Patents	`data/patents/patents-*.json` + `patent-db.json`	patent-watch.py
Events	`data/events/events-*.json` + `event-db.json`	event-scout.py
Leaks / CTI	`data/leaks/leak-intel.json`	leak-monitor.py
City watch	`data/city/city-watch-*.json`	city-watch.py
CSI sensors	`data/csi-sensors/csi-sensor-*.json`	csi-sensor-watch.py
HA correlations	`data/correlate/correlate-*.json`	ha-correlate.py
HA journal	`data/ha-journal-*.json`	ha-journal.py
Mailing lists	`data/{lkml,soc,jetson,libcamera,dri,usb,riscv,dt}/`	lore-digest.sh
Repos	`data/repos/`	repo-watch.sh, repo-think.py
Market	`data/market/`	market-think.py
Academic	`data/academic/`	academic-watch (LLM)
GPU load	`data/gpu-load.tsv`	gpu-monitor.sh
System health	`data/syslog/health-*.tsv` (30-day retention)	syslog.sh
Network hosts	`data/hosts-db.json`	scan.sh
Presence	`data/presence-state.json`	presence.sh
Radio	`data/radio/`	radio-scan.py
Queue state	`data/queue-runner-state.json`	queue-runner.py

7.5 Dashboard — 29 main pages + 101 host detail pages

Served by nginx at :8888, generated by generate-html.py (6900+ lines):

Page	Content	Data source
`index.html`	Overview — hosts, presence, latest notes, status	aggregated
`home.html`	Home Assistant — climate, energy, anomalies	ha-journal, ha-correlate
`career.html`	Career intelligence — matches, trends	career-scan, career-think
`market.html`	Market analysis — sectors, commodities, crypto	market-think
`advisor.html`	Life advisor — cross-domain synthesis	life-think
`notes.html`	Research brain — all think notes	idle-think
`leaks.html`	CTI / leak monitor	leak-monitor
`issues.html`	Upstream issue tracking	repo-think
`events.html`	Events calendar — Poland, Europe	event-scout
`lkml.html`	Linux Media mailing list digest	lore-digest (linux-media)
`soc.html`	SoC bringup mailing list	lore-digest (soc-bringup)
`jetson.html`	Jetson/Tegra mailing list	lore-digest (jetson-tegra)
`libcamera.html`	libcamera mailing list	lore-digest (libcamera)
`dri.html`	DRI-devel mailing list	lore-digest (dri-devel)
`usb.html`	Linux USB mailing list	lore-digest (linux-usb)
`riscv.html`	Linux RISC-V mailing list	lore-digest (linux-riscv)
`dt.html`	Devicetree mailing list	lore-digest (devicetree)
`academic.html`	Academic publications	academic-watch
`hosts.html`	Network device inventory	scan.sh
`security.html`	Host security scoring	vulnscan.sh
`presence.html`	Phone detection timeline	presence.sh
`load.html`	GPU utilization heatmap + schedule	gpu-monitor
`radio.html`	Radio hobbyist activity	radio-scan.py
`car.html`	Car tracker	car-tracker
`weather.html`	Weather forecast + HA sensor correlation	weather-watch.py
`news.html`	Tech news aggregation + RSS	news-watch.py
`health.html`	System health assessment (services, data freshness, LLM quality)	bc250-extended-health.py
`history.html`	Changelog	—
`log.html`	Raw scan logs	—
`host/*.html`	Per-host detail pages (101 hosts)	scan.sh, enumerate.sh

Mailing list feeds are configured in digest-feeds.json — 8 feeds from lore.kernel.org, each with relevance scoring keywords.

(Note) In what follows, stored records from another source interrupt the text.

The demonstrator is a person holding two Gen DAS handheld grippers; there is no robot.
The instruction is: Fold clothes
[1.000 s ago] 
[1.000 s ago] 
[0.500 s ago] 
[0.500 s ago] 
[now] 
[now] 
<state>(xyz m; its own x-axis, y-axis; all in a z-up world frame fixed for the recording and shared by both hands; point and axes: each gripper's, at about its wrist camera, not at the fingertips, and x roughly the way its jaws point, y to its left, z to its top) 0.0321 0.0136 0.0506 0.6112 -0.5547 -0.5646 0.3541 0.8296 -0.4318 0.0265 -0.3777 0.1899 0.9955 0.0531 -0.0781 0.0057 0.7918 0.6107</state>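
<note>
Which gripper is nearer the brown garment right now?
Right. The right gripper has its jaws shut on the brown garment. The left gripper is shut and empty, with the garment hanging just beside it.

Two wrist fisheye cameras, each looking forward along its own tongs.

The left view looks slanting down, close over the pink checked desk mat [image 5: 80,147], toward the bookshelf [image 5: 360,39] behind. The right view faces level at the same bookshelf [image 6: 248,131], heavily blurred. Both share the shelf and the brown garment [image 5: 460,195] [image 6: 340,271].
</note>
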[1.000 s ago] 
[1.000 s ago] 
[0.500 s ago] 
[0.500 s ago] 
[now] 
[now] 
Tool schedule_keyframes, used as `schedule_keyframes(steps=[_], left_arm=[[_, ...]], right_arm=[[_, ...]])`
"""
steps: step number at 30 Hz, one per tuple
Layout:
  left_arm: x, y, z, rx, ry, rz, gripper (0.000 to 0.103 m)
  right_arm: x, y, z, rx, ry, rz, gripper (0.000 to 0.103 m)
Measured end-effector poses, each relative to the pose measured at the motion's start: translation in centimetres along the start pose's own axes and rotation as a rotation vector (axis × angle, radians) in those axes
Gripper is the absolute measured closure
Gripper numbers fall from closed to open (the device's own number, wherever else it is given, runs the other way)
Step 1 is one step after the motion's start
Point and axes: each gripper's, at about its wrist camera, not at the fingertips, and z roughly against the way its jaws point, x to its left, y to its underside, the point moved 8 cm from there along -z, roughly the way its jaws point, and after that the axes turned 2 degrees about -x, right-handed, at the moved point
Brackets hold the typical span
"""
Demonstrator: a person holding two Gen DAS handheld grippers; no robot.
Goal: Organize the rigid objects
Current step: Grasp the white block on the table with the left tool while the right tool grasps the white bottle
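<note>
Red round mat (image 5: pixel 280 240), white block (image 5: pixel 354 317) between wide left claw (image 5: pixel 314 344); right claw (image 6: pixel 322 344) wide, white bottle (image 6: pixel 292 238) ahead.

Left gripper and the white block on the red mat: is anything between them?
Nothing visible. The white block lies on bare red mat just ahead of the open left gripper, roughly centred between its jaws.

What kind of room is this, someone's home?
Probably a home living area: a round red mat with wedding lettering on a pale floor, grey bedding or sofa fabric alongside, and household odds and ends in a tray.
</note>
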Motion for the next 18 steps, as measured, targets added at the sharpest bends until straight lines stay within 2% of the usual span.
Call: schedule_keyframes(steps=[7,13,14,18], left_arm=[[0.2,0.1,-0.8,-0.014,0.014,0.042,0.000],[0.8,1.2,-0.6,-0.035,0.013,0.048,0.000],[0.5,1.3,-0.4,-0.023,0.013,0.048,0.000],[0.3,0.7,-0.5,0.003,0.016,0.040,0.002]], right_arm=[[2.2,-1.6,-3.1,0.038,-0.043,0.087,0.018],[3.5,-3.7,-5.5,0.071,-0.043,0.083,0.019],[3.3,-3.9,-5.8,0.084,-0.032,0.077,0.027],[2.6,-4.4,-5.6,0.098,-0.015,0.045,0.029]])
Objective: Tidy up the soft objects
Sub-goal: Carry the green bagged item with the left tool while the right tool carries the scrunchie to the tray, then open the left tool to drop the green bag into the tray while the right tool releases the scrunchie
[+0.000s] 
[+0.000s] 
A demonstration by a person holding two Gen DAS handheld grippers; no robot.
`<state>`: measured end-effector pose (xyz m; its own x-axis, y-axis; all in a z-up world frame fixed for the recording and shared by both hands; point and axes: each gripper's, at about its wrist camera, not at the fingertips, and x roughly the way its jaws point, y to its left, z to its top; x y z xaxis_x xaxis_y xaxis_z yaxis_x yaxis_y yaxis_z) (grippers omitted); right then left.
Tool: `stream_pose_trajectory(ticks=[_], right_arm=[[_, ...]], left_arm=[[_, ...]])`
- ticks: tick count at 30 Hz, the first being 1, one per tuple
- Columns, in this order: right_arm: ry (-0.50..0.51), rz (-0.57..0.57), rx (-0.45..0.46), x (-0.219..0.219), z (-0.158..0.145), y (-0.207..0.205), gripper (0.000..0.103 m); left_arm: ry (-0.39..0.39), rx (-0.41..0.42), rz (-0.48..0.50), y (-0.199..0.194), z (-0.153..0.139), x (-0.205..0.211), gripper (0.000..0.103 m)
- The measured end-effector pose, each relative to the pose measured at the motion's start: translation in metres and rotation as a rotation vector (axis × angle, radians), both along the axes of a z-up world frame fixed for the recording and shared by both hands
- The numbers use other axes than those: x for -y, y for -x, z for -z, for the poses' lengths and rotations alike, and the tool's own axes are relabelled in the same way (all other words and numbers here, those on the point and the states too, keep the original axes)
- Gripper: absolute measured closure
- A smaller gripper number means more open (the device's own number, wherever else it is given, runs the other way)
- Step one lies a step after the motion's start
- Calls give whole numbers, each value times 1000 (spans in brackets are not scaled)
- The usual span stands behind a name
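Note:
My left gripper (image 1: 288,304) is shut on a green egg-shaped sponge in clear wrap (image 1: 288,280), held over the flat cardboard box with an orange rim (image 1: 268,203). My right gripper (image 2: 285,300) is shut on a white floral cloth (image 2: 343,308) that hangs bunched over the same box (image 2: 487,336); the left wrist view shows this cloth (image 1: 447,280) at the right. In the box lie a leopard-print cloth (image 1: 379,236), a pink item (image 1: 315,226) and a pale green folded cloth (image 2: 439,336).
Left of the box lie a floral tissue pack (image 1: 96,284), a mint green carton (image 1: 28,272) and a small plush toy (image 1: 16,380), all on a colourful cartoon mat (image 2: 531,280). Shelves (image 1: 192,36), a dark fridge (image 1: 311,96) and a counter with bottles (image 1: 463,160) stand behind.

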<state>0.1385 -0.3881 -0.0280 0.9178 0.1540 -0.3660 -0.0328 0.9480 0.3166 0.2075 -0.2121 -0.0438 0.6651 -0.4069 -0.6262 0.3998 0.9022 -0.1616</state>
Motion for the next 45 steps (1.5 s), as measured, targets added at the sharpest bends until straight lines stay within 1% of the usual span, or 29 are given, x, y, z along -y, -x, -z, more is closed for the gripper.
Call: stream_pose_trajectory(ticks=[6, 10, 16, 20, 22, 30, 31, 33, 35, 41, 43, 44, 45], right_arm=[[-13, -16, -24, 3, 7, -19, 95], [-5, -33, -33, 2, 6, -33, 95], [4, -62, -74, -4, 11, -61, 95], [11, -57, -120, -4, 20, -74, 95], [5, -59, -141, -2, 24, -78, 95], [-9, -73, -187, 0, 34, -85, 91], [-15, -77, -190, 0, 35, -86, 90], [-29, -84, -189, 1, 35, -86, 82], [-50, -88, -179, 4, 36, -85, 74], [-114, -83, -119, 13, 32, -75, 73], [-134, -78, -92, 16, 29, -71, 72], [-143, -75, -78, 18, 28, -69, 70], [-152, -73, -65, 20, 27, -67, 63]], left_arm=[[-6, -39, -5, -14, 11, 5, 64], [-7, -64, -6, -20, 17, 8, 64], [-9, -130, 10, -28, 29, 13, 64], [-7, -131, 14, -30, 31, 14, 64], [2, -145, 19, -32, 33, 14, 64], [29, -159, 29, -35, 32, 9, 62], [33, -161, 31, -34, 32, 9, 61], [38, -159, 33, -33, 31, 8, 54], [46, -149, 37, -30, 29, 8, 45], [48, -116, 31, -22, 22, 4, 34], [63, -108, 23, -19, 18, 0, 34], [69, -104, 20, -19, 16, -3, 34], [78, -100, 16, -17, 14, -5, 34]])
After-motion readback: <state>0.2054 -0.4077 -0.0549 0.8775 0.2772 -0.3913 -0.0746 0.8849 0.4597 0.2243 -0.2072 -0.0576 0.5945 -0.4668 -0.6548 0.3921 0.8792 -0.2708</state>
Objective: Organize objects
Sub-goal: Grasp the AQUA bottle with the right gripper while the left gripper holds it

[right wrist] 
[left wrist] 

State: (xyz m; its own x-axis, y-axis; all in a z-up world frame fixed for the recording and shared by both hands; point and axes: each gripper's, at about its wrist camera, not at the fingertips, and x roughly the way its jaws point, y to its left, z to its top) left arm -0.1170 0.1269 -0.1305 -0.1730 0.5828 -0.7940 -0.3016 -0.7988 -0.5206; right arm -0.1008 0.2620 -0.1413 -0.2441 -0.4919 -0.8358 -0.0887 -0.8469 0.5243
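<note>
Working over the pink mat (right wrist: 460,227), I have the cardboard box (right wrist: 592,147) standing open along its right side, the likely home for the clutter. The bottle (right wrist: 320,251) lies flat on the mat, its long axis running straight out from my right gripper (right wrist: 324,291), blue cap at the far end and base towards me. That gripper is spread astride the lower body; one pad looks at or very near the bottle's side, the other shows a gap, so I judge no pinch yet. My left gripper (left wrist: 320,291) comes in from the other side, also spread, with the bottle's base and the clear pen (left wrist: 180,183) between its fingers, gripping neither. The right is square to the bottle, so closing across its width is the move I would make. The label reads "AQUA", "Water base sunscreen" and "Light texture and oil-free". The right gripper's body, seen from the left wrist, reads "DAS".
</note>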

7.6 GPU monitoring — 3-state

Per-minute sampling via pp_dpm_sclk:

State	Clock	Temp	Meaning
`generating`	2000 MHz	~77°C	Active LLM inference
`loaded`	1000 MHz	~56°C	Model in VRAM, idle
`idle`	1000 MHz	<50°C	No model loaded

7.7 Configuration & state files

File	Purpose
`profile.json`	Public interests — tracked repos, keywords, technologies
`profile-private.json`	Career context — target companies, salary expectations (gitignored)
`watchlist.json`	Auto-evolving interest tracker
`digest-feeds.json`	Mailing list feed URLs (8 feeds from lore.kernel.org)
`repo-feeds.json`	Repository API endpoints
`sensor-watchlist.json`	CSI camera sensor tracking list
`queue-runner-state.json`	Cycle count, resume index (in data/)
`/opt/netscan/data/jobs.json`	All 330 job definitions

7.8 Resilience

Mechanism	Details
Systemd watchdog	`WatchdogSec=14400` (4h) — queue-runner pings every 30s during job execution
Crash recovery	State file records nightly batch progress; on restart, resumes from last completed job
Midnight crossing	Resume index valid for both today and yesterday's date (batch starts 23:00 day N, may crash after midnight day N+1)
Atomic state writes	Write to `.tmp` file, `fsync()`, then `rename()` — survives SIGABRT/power loss
Ollama health checks	Pre-flight check before each job; exponential backoff wait if unhealthy
Network down	Detects network loss, waits with backoff up to 10min
GPU deadlock protection	If GPU busy for > 60min continuously, breaks and moves on
OOM protection	Ollama `OOMScoreAdjust=-1000`, 16 GB NVMe swap, zram limited to 2 GB
Signal delivery	`--best-effort-deliver` flag — delivery failures don't mark job as failed

8. Career Intelligence

Automated career opportunity scanner with a two-phase anti-hallucination architecture.

8.1 Two-phase design

  HTML page
    +-> Phase 1: extract jobs (NO candidate profile) -> raw job list
                                                            |
  Candidate Profile + single job ---------------------------+
    +-> Phase 2: score match -> repeat per job
                                   +-> aggregate -> JSON + Signal alerts

Phase 1 extracts jobs from raw HTML without seeing the candidate profile — prevents the LLM from inventing matching jobs. Phase 2 scores each job individually against the profile.

8.2 Alert thresholds

Category	Score	Alert?
⚡ Hot match	≥70%	✅ (up to 5/scan)
🌍 Worth checking	55–69% + remote	✅ (up to 2/scan)
Good / Weak	<55%	Dashboard only

Software houses (SII, GlobalLogic, Sysgo…) appear on the dashboard but never trigger alerts.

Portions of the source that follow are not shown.